You may enter the Casa Grande (Big House) only on a ranger-conducted guided tour.
From about 2,000 years ago until about A.D. 1450, people living in this area developed and expanded a stone-age civilization that the archeologists call the Hohokam (Ho-Ho-Kahm) culture. Hohokam means “those who have 2 gone” in the language of the nearby Pima Indians, who are probably descendants of these prehistoric people.
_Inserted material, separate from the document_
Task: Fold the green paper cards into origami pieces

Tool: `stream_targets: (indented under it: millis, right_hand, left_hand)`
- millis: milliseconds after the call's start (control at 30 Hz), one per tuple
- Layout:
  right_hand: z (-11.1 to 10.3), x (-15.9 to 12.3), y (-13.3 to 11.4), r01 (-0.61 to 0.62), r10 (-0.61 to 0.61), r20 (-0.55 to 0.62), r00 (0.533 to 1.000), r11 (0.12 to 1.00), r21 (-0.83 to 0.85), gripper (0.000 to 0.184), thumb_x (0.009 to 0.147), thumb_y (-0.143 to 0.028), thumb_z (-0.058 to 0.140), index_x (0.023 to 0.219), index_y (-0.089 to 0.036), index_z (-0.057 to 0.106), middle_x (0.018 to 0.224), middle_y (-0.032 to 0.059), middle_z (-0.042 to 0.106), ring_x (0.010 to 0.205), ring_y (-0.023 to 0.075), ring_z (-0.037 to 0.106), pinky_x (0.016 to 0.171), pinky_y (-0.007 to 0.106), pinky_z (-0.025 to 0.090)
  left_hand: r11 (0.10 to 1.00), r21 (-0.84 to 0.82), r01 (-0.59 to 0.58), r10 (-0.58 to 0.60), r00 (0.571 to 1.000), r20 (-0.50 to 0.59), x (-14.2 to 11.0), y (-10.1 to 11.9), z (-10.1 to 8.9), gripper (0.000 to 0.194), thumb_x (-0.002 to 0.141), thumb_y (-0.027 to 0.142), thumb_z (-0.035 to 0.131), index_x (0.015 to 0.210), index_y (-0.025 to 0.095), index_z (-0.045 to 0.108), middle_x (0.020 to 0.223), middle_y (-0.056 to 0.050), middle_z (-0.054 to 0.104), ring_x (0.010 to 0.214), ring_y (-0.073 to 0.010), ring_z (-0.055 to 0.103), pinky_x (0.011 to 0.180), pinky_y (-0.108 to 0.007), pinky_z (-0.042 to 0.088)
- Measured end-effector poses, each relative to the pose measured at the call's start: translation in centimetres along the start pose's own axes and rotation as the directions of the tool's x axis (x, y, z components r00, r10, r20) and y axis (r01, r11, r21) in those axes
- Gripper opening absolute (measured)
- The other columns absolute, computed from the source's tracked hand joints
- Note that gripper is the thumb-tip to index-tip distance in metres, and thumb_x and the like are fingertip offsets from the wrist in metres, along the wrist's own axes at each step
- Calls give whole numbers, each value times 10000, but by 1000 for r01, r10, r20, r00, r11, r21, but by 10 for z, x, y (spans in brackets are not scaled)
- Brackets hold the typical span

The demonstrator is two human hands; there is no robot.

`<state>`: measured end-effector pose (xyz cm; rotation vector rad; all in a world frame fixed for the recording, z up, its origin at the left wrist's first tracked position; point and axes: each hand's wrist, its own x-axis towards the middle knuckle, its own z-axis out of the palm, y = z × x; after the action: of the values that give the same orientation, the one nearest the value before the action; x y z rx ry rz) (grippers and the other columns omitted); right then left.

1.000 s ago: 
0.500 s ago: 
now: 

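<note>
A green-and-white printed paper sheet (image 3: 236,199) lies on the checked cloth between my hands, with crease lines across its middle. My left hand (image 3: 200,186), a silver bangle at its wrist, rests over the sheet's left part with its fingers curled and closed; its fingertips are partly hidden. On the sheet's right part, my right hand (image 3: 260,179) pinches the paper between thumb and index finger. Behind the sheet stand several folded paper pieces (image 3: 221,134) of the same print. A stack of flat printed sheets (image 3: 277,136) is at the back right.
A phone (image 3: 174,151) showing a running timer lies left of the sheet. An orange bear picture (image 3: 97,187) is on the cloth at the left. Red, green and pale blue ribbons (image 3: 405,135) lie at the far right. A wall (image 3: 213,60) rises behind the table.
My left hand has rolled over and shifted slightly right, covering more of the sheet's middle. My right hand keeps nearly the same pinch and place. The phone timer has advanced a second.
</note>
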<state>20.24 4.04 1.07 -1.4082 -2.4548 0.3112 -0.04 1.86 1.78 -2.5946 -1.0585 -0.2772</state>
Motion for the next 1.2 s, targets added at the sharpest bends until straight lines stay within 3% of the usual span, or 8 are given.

The Hohokam lived in this region for many centuries before building walled villages like this between A.D. 1300 and 1450. Primarily farmers, raising corn, beans, squash, and cotton, they developed extensive irrigation canal systems that took water from the Gila (Hee-la) River. About A.D. 1450, this village and others like it were abandoned. We do not know why. When the Spaniards explored this area, they found Pimas, living in open villages and irrigating their farmlands, several miles to the west.
The wall around this village originally stood 7 to 11 feet high. There were no doorways in it. This wall and building of this village are of caliche, a limy subsoil found 2 to 5 feet below the surface of this region. To get in or out of the village the Indians used ladders to climb over the wall. The foundations, all that remain of the wall, are covered with wire reinforced, tinted-cement stucco to protect them. Stepping or sitting on the walls may damage them. Help us to protect the walls.
This room is one of approximately 60 rooms inside the compound wall. Walls and floors were made of caliche, and ceilings were layers of poles, saguaro ribs, and reeds capped with a covering of caliche. Some rooms, like this one, had doorways; other rooms had hatchways in the roof centers. A small clay fire pit, about 1 foot in diameter, was in the center of each room. During hot weather, cooking was done out of doors. (See next page).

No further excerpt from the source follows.